Aurora Pop Ups Among Others

No you have not! And no logs should be posted unless requested.

Please follow the steps below:

- download Nail/Bolder/Aurora Remover 0.3.1 Beta and save it to its own folder like c:\ABIremover

- Now extract the abiremover.exe file from the ZIP file into the folder you created but do not run the EXE yet. We will run it later.

- Run ALL the steps in this Sticky thread READ ME FIRST BEFORE ASKING FOR SUPPORT: Basic Spyware, Trojan And Virus Removal

Make sure you check version numbers and get all updates for all programs.

- Now while still in safe mode, run the abiremover.exe but make sure you are physically disconnected from the internet (unplug your cable to be sure). Just click install, wait (explorer window will disapear)

- When abiremover finishes just reboot into normal and continue with the below steps.


Also download HOSTER and then follow the below steps.

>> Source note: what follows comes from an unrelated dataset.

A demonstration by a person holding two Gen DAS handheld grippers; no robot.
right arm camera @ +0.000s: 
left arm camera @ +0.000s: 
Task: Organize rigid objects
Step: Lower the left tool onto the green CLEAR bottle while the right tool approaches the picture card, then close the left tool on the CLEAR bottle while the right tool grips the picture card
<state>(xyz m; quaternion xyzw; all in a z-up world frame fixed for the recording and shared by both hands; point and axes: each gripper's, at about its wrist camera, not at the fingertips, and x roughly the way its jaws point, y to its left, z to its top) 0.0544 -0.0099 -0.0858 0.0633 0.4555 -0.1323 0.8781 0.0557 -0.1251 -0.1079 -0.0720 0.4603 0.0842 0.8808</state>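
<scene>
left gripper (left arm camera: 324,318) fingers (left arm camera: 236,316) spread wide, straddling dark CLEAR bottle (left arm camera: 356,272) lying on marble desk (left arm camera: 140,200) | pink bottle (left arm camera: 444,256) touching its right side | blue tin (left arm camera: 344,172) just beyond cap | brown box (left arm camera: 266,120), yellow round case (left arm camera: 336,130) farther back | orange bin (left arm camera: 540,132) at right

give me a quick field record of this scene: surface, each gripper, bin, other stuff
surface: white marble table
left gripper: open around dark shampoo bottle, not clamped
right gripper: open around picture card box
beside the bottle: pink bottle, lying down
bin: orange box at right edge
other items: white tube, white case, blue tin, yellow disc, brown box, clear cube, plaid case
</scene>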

• Unzip Hoster to a convenient folder such as C:\Hoster

• Run Hoster.exe, click Restore Original Hosts and then click OK.
• Click the X to exit the program

- Very Important: Make sure you tell us the results from running the tutorial...was anything found? Were you unable to complete any of the scans?...Were you unable to download any of the tools?...Did you do the on-line scans as suggested? etc.



After doing ALL of the above you still have a problem make sure you have booted to normal mode and run the steps below:

- Download HijackThis 1.99.1

- Unzip the hijackthis.exe file to a folder you create named C:\Program Files\HJT

- Do NOT run Hijack This from the Desktop, a temp folder, or a sub-folder of C:\Documents and Settings, or choose to run it directly from the downloaded ZIP file.

- Before running HijackThis: You must close each of the following:your web browser, e-mail client, instant messenger, and programs like notepad, wordpad, MS Word etc. And any other unnecessary running programs.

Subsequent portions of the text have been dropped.